Your goal => Every line of the entries below that includes "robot" belongs in the answer, copied as written.

Exercise material =>
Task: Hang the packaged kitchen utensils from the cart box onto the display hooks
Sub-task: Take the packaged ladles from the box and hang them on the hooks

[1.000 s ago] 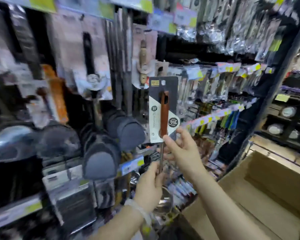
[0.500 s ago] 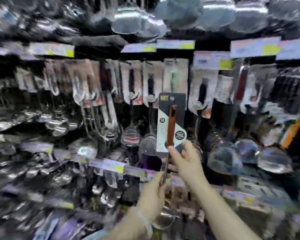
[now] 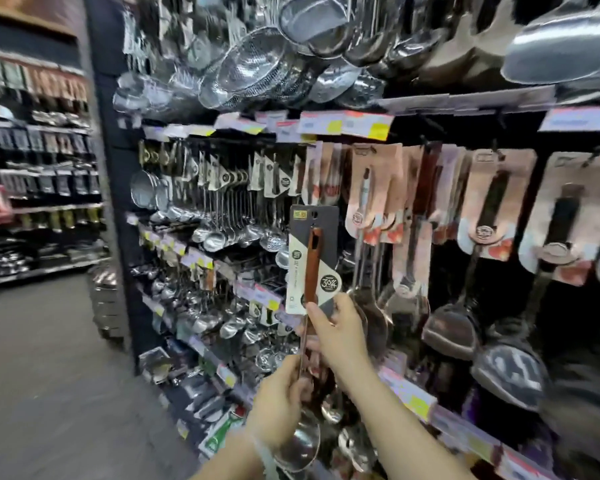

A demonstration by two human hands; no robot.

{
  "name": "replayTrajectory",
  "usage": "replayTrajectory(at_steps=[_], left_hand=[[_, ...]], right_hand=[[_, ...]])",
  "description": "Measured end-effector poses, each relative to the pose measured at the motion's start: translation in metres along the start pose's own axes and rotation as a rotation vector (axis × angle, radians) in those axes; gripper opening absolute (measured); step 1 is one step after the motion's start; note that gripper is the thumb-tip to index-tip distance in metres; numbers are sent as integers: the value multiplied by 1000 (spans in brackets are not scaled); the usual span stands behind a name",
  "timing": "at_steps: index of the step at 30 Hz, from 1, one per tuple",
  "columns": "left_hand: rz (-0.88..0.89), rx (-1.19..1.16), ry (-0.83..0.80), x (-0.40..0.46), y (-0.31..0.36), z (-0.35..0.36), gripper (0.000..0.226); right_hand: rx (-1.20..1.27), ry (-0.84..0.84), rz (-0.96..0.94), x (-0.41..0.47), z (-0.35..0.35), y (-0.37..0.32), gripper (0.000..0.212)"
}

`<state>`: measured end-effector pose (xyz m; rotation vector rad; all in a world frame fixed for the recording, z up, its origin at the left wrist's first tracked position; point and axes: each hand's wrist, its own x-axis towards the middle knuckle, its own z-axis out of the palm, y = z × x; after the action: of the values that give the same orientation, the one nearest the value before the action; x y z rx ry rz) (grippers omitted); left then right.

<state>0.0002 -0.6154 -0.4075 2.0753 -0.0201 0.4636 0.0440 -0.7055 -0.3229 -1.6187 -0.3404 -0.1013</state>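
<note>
I hold a packaged ladle (image 3: 311, 261) upright in front of the display: brown wooden handle on a black and white card, thin steel shaft, steel bowl low down. My right hand (image 3: 340, 332) pinches the bottom of the card and handle with thumb in front. My left hand (image 3: 280, 407) grips the steel shaft lower down, just above the bowl. Behind the card hang rows of matching black and white carded utensils (image 3: 243, 174) on hooks, to its upper left. The cart box is out of sight.
Pink carded spatulas and ladles (image 3: 492, 202) hang to the right. Steel strainers (image 3: 257, 64) hang overhead. Price-label rails (image 3: 347, 121) run along the shelves. A dark upright post (image 3: 108, 168) ends the rack at left, with open aisle floor (image 3: 42, 358) beyond.
My view has swung left along the display, from the cart box side to the rack's left end. Both hands keep the same grip on the ladle, held upright throughout.
</note>
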Motion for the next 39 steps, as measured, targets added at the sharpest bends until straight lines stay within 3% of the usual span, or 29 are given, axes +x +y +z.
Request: replayTrajectory(at_steps=[5, 12, 15, 21, 28, 30, 33, 39], left_hand=[[-56, 32, 39, 62, -44, -39, 35], [-40, 88, 30, 159, -80, -70, 32], [-53, 87, -16, 189, -95, -79, 28], [64, 51, -104, 250, -103, -86, 36], [239, -39, -263, 324, -103, -104, 27], [291, -66, -272, 340, -107, -113, 24], [351, -116, -275, 360, -110, -127, 37], [452, -176, -355, 374, -104, -137, 32]], right_hand=[[2, -68, -30, 65, 56, 13, 9], [-16, -59, -30, 164, 105, 26, 11], [-42, -27, -17, 189, 121, 30, 27], [-85, 137, -53, 242, 130, 29, 28], [-142, 351, -123, 292, 140, 8, 29], [-129, 387, -135, 301, 150, 2, 27], [-164, 442, -177, 309, 163, -7, 27], [-165, 590, -222, 310, 173, -25, 27]])
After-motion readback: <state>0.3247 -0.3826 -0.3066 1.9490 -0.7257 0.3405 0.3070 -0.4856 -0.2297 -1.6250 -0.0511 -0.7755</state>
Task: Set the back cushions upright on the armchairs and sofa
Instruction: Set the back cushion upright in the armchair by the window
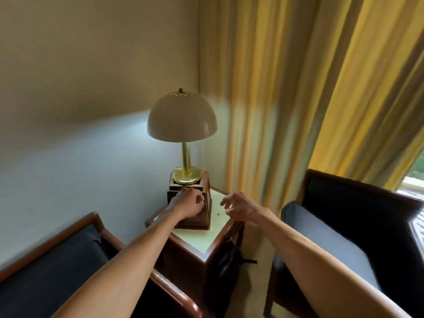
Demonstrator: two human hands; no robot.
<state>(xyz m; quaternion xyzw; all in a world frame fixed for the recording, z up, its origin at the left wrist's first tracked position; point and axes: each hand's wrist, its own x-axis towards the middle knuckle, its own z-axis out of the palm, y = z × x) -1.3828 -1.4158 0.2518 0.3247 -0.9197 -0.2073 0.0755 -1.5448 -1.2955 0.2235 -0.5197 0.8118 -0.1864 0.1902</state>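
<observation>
Brass and dark wood meet where the person reaches: a lamp (182,125) with a cream dome shade and a gold stem stands on a stepped wooden block (202,203), and the block sits on a small worktop (202,239) with a pale top and a wooden rim, tucked into the corner of the room. The lamp is lit and throws a pale glow on the wall behind it.

The left hand (188,204) rests against the front of the block, just under the lamp's brass foot, its fingers curled; whether that grip actually clasps the block's edge or only lies clenched against it, I cannot tell. The right hand (238,206) hovers just to the right of it, above the bare part of the worktop, fingers loosely spread and bent, holding nothing and touching nothing.

Below and left of the left hand's grip lies the left armchair (68,260), a wooden frame with a dark cushion (50,271) along it. To the right of the right hand and well apart from it stands the right armchair (367,221), dark-backed, with a grey cushion (325,239) lying on its seat. Behind that chair and the worktop hang yellow curtains (298,88), with a sliver of window at the far right edge.
</observation>
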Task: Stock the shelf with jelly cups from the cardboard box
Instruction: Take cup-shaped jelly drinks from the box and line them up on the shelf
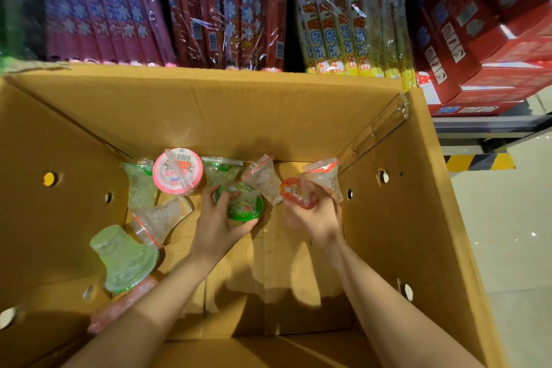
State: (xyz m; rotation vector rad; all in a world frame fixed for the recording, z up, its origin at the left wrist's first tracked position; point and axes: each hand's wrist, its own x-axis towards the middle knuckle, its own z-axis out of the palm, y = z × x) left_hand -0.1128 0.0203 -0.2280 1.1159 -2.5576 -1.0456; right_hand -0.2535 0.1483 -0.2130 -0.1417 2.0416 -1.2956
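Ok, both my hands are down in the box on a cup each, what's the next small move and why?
Probably lift both hands straight up out of the cardboard box. The left hand already grips a green-lidded jelly cup and the right hand grips a red-lidded cup, so neither has room for another. The box walls are tall, so rise clear of them before turning toward the shelf.

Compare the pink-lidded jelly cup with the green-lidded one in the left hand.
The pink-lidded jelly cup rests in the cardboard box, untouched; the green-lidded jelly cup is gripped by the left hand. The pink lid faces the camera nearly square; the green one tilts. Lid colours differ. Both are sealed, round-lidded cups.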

Exercise solution =>
A demonstration by two human hands; no robot.
Demonstrator: two human hands; no robot.

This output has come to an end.